Ohio Cuffs and Collars - March 16th, 2012
Central Ohio – Wildlife District 1
• While on patrol during the deer gun season, Fairfield County Wildlife Officer Tony Zerkle and Wildlife Investigator Matt Fisher observed a hunter sitting in a treestand approximately 100 yards off of the road. As Zerkle and Fisher walked toward the hunter, they lost sight of the stand for a moment. When the stand reappeared the hunter was no longer in it. Zerkle and Fisher ran up the seemingly endless hill to find the hunter walking away from them. He was no longer holding a firearm. Zerkle ordered him to stop and asked where his gun was. The hunter stated that he did not have a gun. He was told to stand with Fisher as Zerkle looked for the gun. When Zerkle was approximately 50 feet from the gun, the hunter spoke up and asked Fisher “What would happen if I told you I had a rifle?” He then took the officers to the gun, which was buried under a log and covered with leaves. The hunter was using a SKS 7.62 X 58 rifle to hunt deer. When asked why he was hunting with this gun, he stated that he could shoot further with it than a shotgun. He was issued one summons to the Fairfield County Municipal Court where his charge is pending and the rifle is being held as evidence. The Division of Wildlife is asking that the rifle be forfeited.

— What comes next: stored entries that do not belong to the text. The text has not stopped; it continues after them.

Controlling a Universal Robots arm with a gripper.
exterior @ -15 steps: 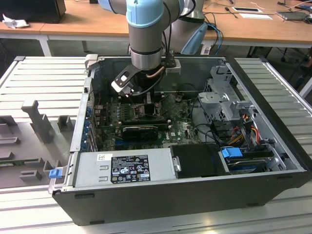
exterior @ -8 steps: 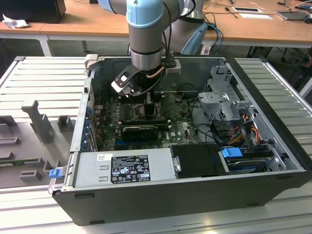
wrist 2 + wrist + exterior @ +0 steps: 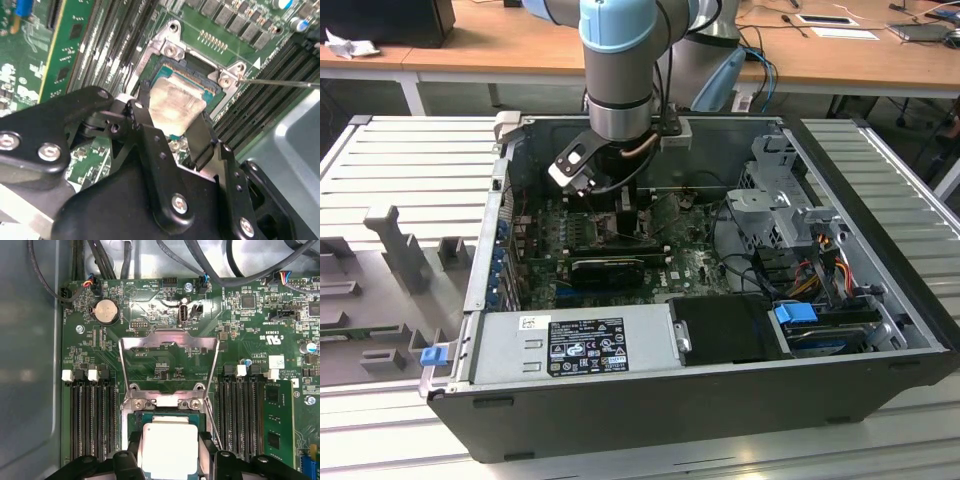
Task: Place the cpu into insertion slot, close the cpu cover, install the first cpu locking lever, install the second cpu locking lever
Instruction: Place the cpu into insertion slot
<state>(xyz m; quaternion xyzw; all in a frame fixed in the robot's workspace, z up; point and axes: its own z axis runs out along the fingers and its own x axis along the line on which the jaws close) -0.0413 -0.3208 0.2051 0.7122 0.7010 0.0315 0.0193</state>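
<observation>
1. Inside an open computer case [image 3: 720,400] on the ribbed grey desk [image 3: 410,150], the robot arm reaches down to the motherboard [image 3: 150,315], its hand [image 3: 625,212] low between two banks of memory slots [image 3: 92,420]
2. The hand is pinching the cpu [image 3: 170,447]: in both wrist views one black finger lies against each of two opposite edges of the chip, whose pale metal top faces up, uncovered
3. The cpu sits over the insertion slot [image 3: 199,69], whose dark centre shows past the chip's far edge; whether it rests in the slot or hangs just above it, I cannot tell
4. The cpu cover [image 3: 169,341] stands open beyond the slot, bare board showing through its square window, and a locking lever [image 3: 280,82], a thin bare rod, stands clear to one side
5. By its look the chip is light, thin and stiff, so little squeeze should be needed; the smooth top and narrow edges offer scant purchase, and I would expect it to slip or tilt if held unevenly
6. The edge grip seems the right one: it keeps the fingers off the underside, and the delicate part is likely the slot's fine contacts, which a crooked or forced chip could bend
</observation>
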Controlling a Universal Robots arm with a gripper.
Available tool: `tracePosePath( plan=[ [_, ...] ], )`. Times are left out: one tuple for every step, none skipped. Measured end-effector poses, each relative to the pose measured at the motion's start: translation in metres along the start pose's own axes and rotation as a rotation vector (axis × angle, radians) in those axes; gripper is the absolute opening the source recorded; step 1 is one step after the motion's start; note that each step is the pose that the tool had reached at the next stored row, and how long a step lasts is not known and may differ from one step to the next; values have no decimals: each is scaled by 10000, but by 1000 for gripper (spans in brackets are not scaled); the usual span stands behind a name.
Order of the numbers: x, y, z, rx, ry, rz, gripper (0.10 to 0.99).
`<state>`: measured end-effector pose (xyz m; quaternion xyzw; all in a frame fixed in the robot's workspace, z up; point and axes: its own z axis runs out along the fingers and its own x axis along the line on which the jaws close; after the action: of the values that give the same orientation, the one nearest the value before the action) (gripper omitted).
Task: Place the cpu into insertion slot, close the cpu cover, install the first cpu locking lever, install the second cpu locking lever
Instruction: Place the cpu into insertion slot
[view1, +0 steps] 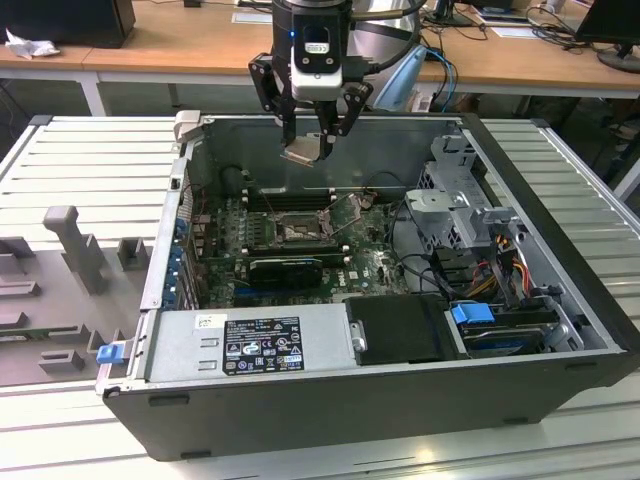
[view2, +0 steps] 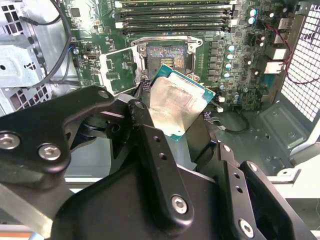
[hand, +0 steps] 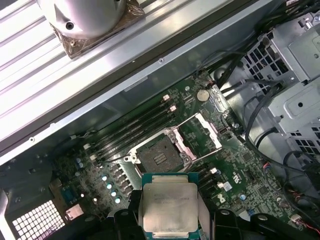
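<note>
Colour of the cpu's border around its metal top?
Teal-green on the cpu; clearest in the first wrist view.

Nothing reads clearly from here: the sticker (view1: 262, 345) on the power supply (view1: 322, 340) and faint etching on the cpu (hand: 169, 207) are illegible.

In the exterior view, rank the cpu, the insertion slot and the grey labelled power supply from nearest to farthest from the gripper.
1. cpu: gripped in the gripper, above the case's far side.
2. insertion slot: below the gripper, on the green board.
3. power supply: along the case's near wall, toward the exterior view's left.
</note>
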<state>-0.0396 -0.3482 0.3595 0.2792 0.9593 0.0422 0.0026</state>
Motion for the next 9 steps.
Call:
tracePosePath(
  plan=[
    [0,0,0,0,-2,32,529],
    [0,0,1,-1,-5,52,529],
    [0,0,1,-2,-6,80,529],
    [0,0,1,-2,-10,124,529],
    [0,0,2,-3,-13,152,529],
    [0,0,3,-4,-15,186,529],
    [0,0,3,-4,-18,217,529],
    [0,0,4,-4,-20,243,529],
    [0,0,5,-5,-24,286,529]
  ],
)
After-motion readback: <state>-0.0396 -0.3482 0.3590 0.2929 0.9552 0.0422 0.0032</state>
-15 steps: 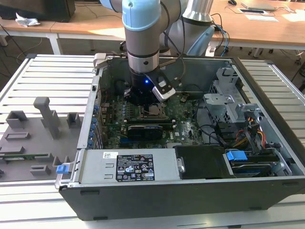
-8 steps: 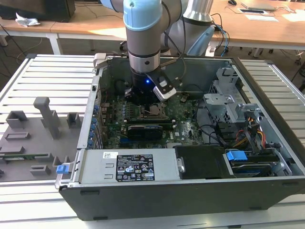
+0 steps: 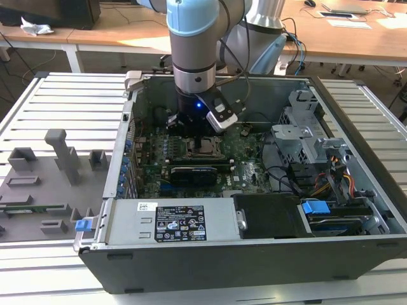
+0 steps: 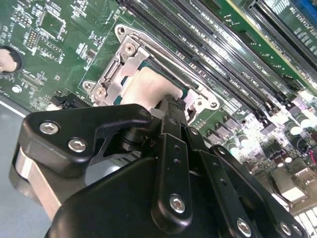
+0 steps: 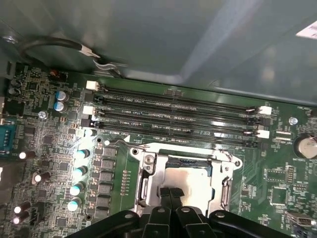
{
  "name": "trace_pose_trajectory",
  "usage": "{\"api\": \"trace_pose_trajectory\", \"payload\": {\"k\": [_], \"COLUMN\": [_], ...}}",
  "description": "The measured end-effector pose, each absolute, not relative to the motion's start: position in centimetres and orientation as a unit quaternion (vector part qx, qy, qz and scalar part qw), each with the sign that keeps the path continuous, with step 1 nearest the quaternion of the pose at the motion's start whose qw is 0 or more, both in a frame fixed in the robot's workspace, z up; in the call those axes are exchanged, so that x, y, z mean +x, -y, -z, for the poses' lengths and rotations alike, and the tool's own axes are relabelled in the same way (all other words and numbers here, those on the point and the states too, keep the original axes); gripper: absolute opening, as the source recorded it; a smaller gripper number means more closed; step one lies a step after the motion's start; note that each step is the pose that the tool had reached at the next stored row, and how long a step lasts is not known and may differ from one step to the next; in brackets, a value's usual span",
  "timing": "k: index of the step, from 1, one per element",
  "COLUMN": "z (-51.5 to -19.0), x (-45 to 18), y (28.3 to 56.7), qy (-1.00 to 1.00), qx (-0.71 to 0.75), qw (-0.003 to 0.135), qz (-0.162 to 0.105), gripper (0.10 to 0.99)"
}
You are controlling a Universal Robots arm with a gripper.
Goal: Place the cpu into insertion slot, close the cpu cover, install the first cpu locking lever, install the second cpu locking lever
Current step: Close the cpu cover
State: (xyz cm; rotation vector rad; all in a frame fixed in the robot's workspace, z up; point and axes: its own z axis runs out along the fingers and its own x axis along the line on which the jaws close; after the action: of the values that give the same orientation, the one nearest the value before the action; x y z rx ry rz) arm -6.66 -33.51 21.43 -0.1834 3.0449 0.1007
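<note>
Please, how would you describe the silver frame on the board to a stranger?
Inside the open grey computer case lies a green circuit board. Beside its long black slots sits a square silver-grey metal frame; unlike them, it rings a beige chip.
</note>
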Motion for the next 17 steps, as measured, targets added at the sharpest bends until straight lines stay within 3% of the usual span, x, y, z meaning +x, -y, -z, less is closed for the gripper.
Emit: {"api": "trace_pose_trajectory", "payload": {"k": [17], "z": [-21.3], "x": [-7.9], "y": [33.3], "qy": [-0.996], "qx": [-0.077], "qw": [0.044], "qz": [-0.032], "gripper": [0.106]}}
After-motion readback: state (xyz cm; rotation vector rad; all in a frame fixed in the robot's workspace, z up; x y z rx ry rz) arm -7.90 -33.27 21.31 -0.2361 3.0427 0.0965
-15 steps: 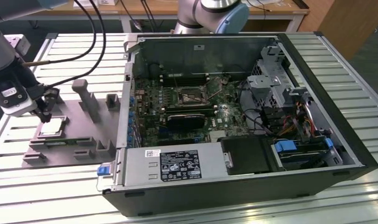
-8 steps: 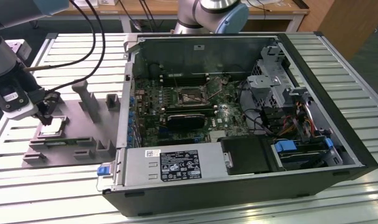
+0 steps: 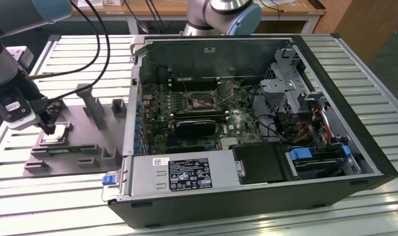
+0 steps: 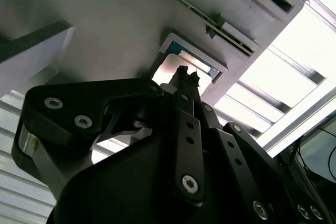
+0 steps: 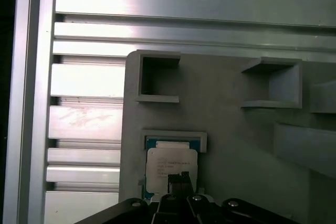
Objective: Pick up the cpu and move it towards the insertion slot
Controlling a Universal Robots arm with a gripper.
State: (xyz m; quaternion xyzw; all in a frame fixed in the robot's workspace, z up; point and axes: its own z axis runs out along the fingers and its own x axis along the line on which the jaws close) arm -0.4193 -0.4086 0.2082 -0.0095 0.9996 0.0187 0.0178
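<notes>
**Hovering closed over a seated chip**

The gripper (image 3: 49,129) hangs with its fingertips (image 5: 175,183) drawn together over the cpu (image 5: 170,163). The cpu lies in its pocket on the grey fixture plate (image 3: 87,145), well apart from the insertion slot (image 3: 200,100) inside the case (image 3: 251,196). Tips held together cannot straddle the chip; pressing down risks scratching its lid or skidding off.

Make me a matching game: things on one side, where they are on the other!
1 cpu
2 insertion slot
3 claw
4 grey plate

A inside the open computer case
B on the slatted table
C right over the cpu
D in a pocket of the grey plate

Pairs: 1-D, 2-A, 3-C, 4-B.
</notes>
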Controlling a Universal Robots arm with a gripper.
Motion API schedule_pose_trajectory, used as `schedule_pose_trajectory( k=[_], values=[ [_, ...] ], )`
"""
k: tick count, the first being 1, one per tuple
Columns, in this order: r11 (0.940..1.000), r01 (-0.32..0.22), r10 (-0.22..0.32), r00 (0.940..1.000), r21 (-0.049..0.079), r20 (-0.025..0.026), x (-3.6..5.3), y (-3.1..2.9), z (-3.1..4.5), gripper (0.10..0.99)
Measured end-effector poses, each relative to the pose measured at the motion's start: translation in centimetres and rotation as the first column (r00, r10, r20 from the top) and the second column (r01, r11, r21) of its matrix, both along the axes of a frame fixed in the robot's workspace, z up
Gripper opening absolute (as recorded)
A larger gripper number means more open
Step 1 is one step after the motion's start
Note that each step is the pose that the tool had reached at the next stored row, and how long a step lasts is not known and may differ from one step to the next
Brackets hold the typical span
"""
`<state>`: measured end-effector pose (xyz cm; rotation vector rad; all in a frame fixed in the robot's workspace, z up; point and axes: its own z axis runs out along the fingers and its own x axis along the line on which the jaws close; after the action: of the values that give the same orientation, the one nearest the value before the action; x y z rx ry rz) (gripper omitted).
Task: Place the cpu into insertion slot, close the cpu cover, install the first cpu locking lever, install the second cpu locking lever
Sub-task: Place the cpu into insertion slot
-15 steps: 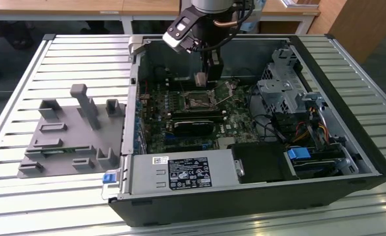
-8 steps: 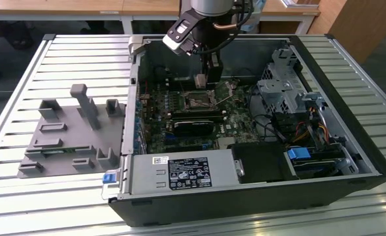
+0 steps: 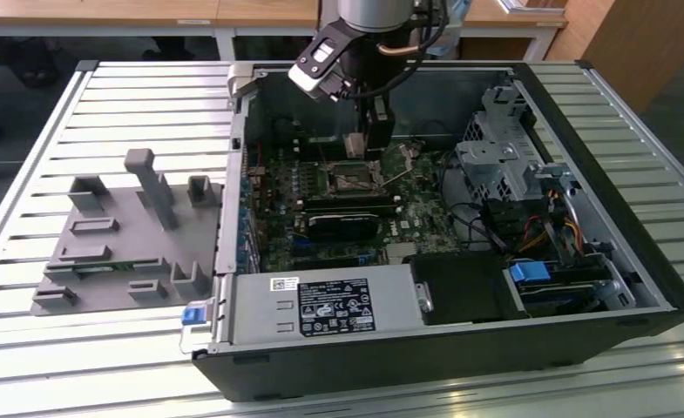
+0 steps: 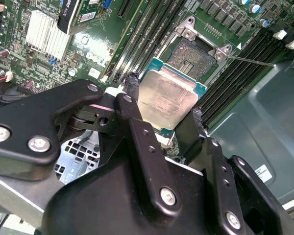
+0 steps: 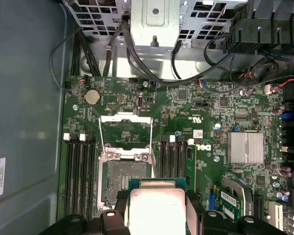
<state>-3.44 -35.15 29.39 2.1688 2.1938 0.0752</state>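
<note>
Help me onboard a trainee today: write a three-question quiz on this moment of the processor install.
1. True or false: the chip already sits in the socket.
2. The metal cover of the socket is: A) swung open, B) closed over the socket, C) missing.
3. What is the end effector shut on?

Key: 1 false, the chip is held apart from the bare socket; 2 A; 3 the chip.
</note>
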Motion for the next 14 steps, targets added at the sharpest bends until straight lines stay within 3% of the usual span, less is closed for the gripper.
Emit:
schedule_pose_trajectory(
  k=[14],
  values=[
    [1.0,0.0,0.0,1.0,0.0,-0.0001,0.0,0.02,-0.61,0.541]
  ],
)
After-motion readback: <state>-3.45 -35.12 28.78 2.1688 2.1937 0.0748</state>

• In the late summer of 2010, Union County Wildlife Officer Chris Rice was on patrol at Alum Creek Lake. He found a man and a woman fishing from the bank way back in one of the coves. While Rice watched, the woman was catching several short crappies, but wasn’t measuring any of them before putting them on a stringer. After a while, the couple began smoking a marijuana cigarette that had been in the tackle box. When they finished, the woman pitched the end of the cigarette into the lake. As Rice moved in closer, the couple began smoking another marijuana cigarette. At that time, Rice walked up, stopped them, and seized the marijuana as evidence. Rice checked their fishing licenses and inspected the crappie. He found all the crappies to be under the nine-inch length limit. Both of them were issued citations for possessing and using marijuana on state property, the woman was issued another citation for possession of short crappie. Both showed up to court to pay their fines for the marijuana citations, but the woman never paid her ticket for the undersized crappie. In February, the same woman was stopped for an unrelated charge in Franklin County. The officer saw there was a warrant for her arrest for the undersized crappie citation in Delaware County from 2010. The officer served the warrant and took her to jail. She posted a bond forfeiture of $250 on a ticket that was originally $155 and was released.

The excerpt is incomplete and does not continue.